● TASK DETAILS:
From the first line to the last, return the data exactly as it stands.
[[ MATERIAL PROVIDED open ]]
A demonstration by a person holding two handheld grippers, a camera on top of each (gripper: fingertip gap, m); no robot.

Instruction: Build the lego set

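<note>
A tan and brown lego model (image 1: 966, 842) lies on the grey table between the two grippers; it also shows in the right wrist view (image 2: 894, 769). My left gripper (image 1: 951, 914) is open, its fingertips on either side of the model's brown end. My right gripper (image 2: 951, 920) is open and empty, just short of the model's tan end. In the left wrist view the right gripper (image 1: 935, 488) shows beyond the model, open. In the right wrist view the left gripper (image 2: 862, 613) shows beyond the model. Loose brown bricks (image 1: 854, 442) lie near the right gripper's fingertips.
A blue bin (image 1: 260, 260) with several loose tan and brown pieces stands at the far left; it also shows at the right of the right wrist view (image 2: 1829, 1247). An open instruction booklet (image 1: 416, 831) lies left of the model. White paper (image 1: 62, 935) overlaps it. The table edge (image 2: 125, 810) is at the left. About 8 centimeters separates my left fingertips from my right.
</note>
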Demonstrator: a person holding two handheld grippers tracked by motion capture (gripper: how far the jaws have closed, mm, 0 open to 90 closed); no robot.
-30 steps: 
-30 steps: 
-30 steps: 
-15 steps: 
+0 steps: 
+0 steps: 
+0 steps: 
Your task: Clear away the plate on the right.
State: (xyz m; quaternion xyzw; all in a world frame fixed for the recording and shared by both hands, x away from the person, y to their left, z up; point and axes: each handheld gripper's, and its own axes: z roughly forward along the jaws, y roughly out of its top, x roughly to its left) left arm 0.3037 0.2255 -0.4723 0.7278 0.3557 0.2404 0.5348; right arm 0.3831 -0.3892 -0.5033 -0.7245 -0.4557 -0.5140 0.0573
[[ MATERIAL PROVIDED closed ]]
● EXERCISE OUTPUT:
A demonstration by a person holding two handheld grippers, a camera on top of each (gripper: fingertip gap, m); no robot.

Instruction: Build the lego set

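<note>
A tan and brown lego model (image 1: 966, 842) lies on the grey table between the two grippers; it also shows in the right wrist view (image 2: 894, 769). My left gripper (image 1: 951, 914) is open, its fingertips on either side of the model's brown end. My right gripper (image 2: 951, 920) is open and empty, just short of the model's tan end. In the left wrist view the right gripper (image 1: 935, 488) shows beyond the model, open. In the right wrist view the left gripper (image 2: 862, 613) shows beyond the model. Loose brown bricks (image 1: 854, 442) lie near the right gripper's fingertips.
A blue bin (image 1: 260, 260) with several loose tan and brown pieces stands at the far left; it also shows at the right of the right wrist view (image 2: 1829, 1247). An open instruction booklet (image 1: 416, 831) lies left of the model. White paper (image 1: 62, 935) overlaps it. The table edge (image 2: 125, 810) is at the left. About 8 centimeters separates my left fingertips from my right.
</note>
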Demonstrator: a person holding two handheld grippers tracked by motion capture (gripper: how far the jaws have closed, mm, 0 open to 90 closed); no robot.
-30 steps: 
-30 steps: 
-30 steps: 
-15 steps: 
+0 steps: 
+0 steps: 
+0 steps: 
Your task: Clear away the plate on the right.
State: (xyz m; quaternion xyzw; all in a world frame fixed for the recording and shared by both hands, x away from the person, y to their left, z up; point and axes: each handheld gripper's, and its own axes: z roughly forward along the jaws, y roughly out of its top, x roughly to its left) left arm 0.3037 0.2255 -0.4723 0.7278 0.3557 0.2404 0.5348; right arm 0.3831 -0.3892 -0.5033 -0.7245 -0.4557 -0.5140 0.0573

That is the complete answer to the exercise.